Comparison of five-fold cross-validation performance metrics across classification models.

Metric	Mamba	Transformer	Stacking	Voting	XGBoost
Accuracy	0.9458	0.9322	0.9226	0.9319	0.9047
F1 score	0.9458	0.9285	0.9181	0.9282	0.9006
AUC	0.9911	0.9819	0.9432	0.9799	0.9665

DOI: 10.7717/peerj-cs.2711/table-4

Table 5:

Comparison of 10-fold cross-validation performance metrics across classification models.

Metric	Mamba	Transformer	Stacking	Voting	XGBoost
Accuracy	0.9458	0.9339	0.9247	0.9328	0.9071
F1 score	0.9458	0.9302	0.9199	0.9292	0.9027
AUC	0.991	0.9822	0.9509	0.9804	0.9671

DOI: 10.7717/peerj-cs.2711/table-5

In the 10-fold cross-validation results (in Table 5), the Mamba Classifier continues outperforming the other models with an accuracy of 0.9458, an F1 score of 0.9458, and an AUC of 0.9910. The Transformer model remains competitive, achieving an accuracy of 0.9339 and an AUC of 0.9822. While the Stacking and Voting models maintain good performance, the XGBoost model ranks lowest again, with an accuracy of 0.9071 and an AUC of 0.9671.

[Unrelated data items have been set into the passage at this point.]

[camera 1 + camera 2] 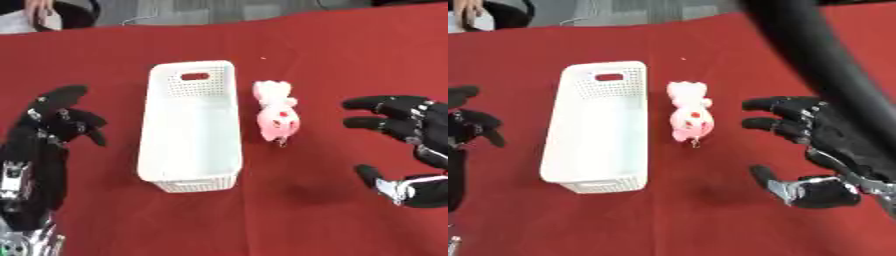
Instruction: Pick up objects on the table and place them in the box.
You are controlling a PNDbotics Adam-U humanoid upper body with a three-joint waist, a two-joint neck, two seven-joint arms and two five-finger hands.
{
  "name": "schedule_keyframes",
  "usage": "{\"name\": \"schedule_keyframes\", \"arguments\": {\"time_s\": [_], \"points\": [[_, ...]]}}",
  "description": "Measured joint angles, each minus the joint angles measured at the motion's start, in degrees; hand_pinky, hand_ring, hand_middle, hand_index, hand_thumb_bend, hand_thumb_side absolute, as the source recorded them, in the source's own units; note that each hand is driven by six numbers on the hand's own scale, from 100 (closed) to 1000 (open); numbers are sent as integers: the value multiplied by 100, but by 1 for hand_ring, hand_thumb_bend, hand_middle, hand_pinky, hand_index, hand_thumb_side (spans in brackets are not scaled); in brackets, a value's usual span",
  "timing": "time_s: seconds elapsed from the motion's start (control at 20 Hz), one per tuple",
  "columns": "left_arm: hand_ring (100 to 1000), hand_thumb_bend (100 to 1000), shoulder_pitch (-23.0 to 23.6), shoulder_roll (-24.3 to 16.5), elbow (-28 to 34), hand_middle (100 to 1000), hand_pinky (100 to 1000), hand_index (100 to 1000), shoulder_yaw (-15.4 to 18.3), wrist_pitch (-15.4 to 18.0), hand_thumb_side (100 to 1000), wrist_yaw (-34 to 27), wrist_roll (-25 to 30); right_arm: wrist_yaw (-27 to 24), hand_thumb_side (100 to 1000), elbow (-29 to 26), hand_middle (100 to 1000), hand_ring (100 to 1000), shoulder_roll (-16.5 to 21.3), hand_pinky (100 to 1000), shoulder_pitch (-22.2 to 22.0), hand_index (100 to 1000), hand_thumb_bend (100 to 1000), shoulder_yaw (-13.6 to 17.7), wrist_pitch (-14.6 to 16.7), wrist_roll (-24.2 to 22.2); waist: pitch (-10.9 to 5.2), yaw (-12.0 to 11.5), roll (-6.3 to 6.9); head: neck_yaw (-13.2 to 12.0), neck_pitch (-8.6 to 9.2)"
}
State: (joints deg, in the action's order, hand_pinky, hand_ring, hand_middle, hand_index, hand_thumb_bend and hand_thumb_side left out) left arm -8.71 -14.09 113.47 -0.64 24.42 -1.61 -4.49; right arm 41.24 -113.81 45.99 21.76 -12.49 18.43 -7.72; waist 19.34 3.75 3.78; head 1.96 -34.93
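Red cloth covers the whole table, running up to a grey floor at the far edge. White plastic basket, long and narrow with perforated walls and a slot handle at its far end, stands on the cloth left of centre, its inside bare and white. To the right of the table, the robot's right hand hovers above the cloth with its fingers spread wide and straight toward the middle and its thumb held apart below them; it holds nothing. On the left side, the left hand is raised near the basket's left wall but apart from it, fingers relaxed and slightly bent, also holding nothing. Just beside the basket's right wall, near its far half, lies a small pink and white plush toy with a red mark on it, lengthwise on the cloth, between the basket and the right hand and touched by neither hand.
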Motion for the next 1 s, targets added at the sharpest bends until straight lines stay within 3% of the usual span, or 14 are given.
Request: {"name": "schedule_keyframes", "arguments": {"time_s": [0.05, 0.35, 1.0], "points": [[571, 116, 4, 0, 0, 748, 362, 774, -3, -3, 938, 0, 4, -87, 759, 0, 910, 860, -4, 708, 50, 969, 347, -5, -12, -2, -3, 0, 1, -13, -4], [569, 114, 18, -1, 0, 748, 362, 772, -10, -11, 938, 33, 13, -435, 883, 80, 955, 891, 5, 754, 456, 1000, 315, 14, -199, -184, -42, 0, -2, -157, -54], [565, 112, 19, -47, 0, 749, 362, 768, -16, -47, 938, 59, 80, -169, 865, 809, 920, 855, -137, 727, 1361, 963, 311, -238, 5, -525, -59, -57, -19, -223, -59]]}}
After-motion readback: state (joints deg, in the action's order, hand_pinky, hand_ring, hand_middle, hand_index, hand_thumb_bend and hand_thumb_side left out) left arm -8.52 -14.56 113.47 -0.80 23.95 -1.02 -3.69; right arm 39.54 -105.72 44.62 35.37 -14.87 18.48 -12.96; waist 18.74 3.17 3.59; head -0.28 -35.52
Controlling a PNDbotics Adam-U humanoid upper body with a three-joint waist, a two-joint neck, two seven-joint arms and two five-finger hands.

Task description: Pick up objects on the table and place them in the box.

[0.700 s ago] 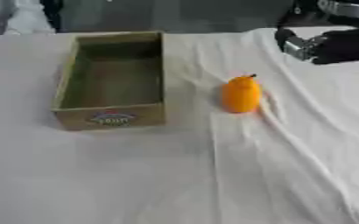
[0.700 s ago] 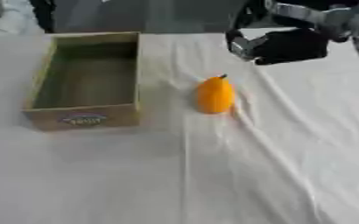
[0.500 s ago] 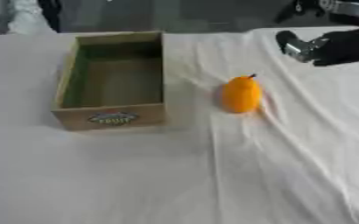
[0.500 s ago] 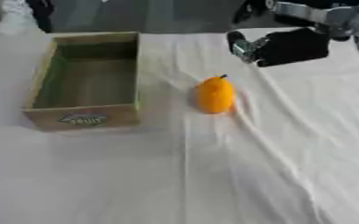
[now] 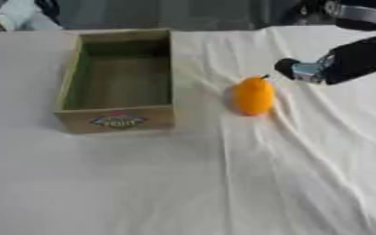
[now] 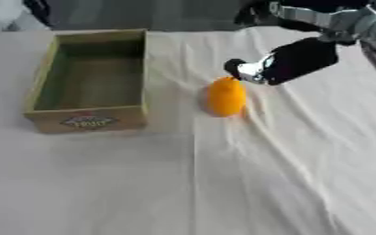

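Note:
An orange pear-shaped fruit [image 5: 253, 95] with a short dark stem lies on the white cloth at the middle of the table. To its left stands an open cardboard box [image 5: 117, 120] with a fruit label on its front wall; nothing is in it. My right hand [image 6: 294, 61], black with silver parts, comes in from the upper right and hovers open just above and to the right of the fruit. Its fingertips [image 6: 239, 69] are close to the stem, and I cannot tell whether they touch it. My left hand shows in neither view.
The wrinkled white tablecloth [image 5: 247, 183] covers the whole table. Folds run down past the fruit on its right side. A person's pale sleeve [image 5: 14, 13] shows at the far left edge, off the table.
My right hand has come down and to the left, from the table's far right edge to right beside the fruit. Box and fruit have stayed put.

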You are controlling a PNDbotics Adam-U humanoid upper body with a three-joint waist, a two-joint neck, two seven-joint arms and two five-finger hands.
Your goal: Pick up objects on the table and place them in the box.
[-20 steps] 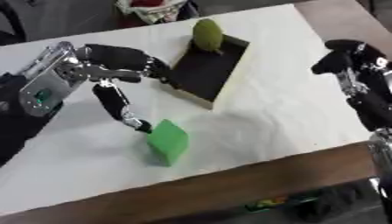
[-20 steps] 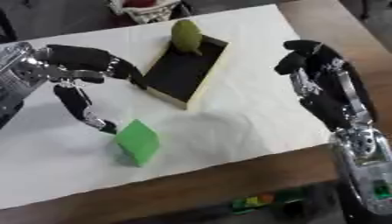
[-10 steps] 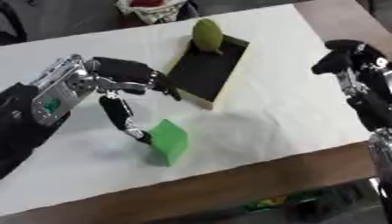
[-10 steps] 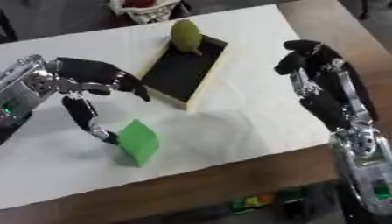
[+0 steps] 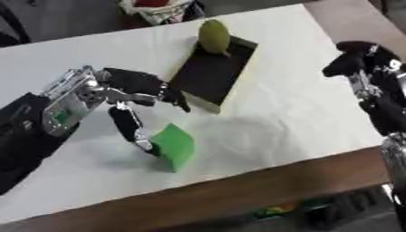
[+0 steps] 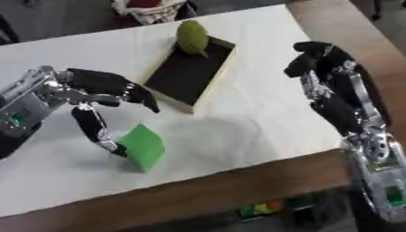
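Note:
A green block (image 5: 176, 146) lies on the white cloth near the table's front edge. My left hand (image 5: 133, 93) is over it, fingers spread open above the block and the thumb (image 5: 131, 130) down against the block's left side. A shallow box (image 5: 212, 73) with a dark inside and pale walls lies behind it, holding a yellow-green pear-like fruit (image 5: 213, 36) at its far end. My right hand (image 6: 321, 61) hangs at the right above the table edge, its fingers curled, holding nothing.
A white cloth (image 5: 301, 90) covers the table; bare brown wood (image 5: 238, 195) shows along the front and right edges. A crumpled white and red thing (image 5: 157, 8) lies at the far edge behind the box.
My left hand has come lower and nearer the front, its thumb now touching the green block's left side. The right hand has stayed put.

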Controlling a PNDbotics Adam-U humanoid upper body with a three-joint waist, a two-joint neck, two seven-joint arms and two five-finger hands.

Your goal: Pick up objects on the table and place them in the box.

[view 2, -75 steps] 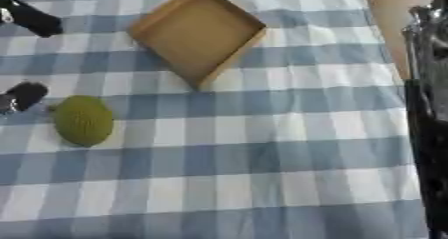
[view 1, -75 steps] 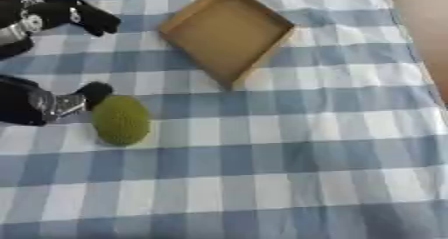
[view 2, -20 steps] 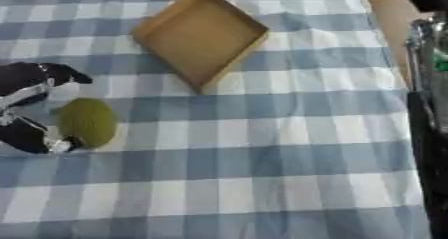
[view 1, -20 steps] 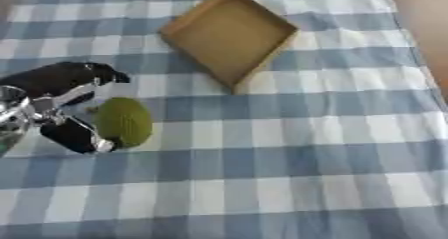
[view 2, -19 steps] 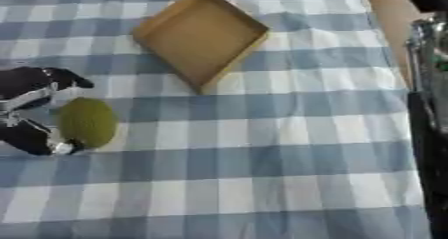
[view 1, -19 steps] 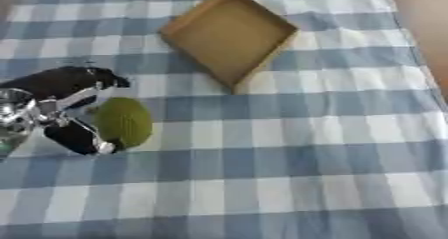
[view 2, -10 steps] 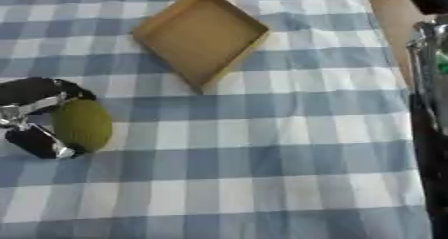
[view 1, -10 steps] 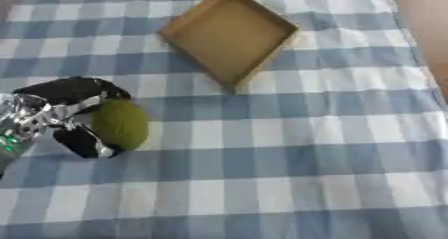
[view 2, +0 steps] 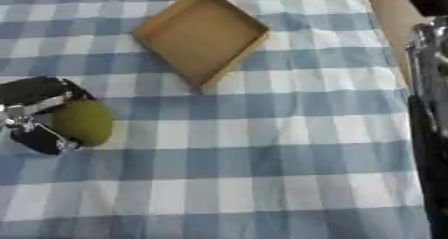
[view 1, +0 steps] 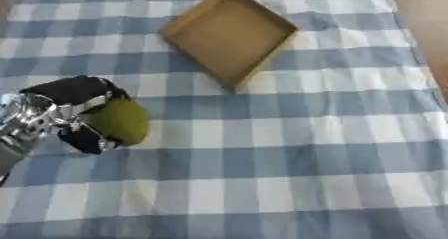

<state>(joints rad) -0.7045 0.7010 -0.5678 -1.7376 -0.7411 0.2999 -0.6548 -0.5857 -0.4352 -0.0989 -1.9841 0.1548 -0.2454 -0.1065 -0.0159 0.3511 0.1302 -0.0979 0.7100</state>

Results and ROC curve visualization using classifier algorithms

The model’s predictions were visualized using ROC curves, which plot the true positive rate against the false positive rate at various threshold settings. This provided a graphical representation of the model’s performance, with the AUC being a key indicator of its ability to differentiate between hypertensive and non-hypertensive individuals (Hoo, Candlish & Teare, 2017).

The ROC curves in Fig. 10 show how well five models classify using a five-fold cross-validation. The AUC values for each model are Mamba (AUC = 0.99), Transformer (AUC = 0.98), Voting Classifier (AUC = 0.97), Stacking Classifier (AUC = 0.98), and XGBoost (AUC = 0.96). All models perform well in classification, with Mamba having the highest AUC. The curves are close to the top-left corner, which means these models have a high true positive rate and a low false positive rate, showing their strong performance.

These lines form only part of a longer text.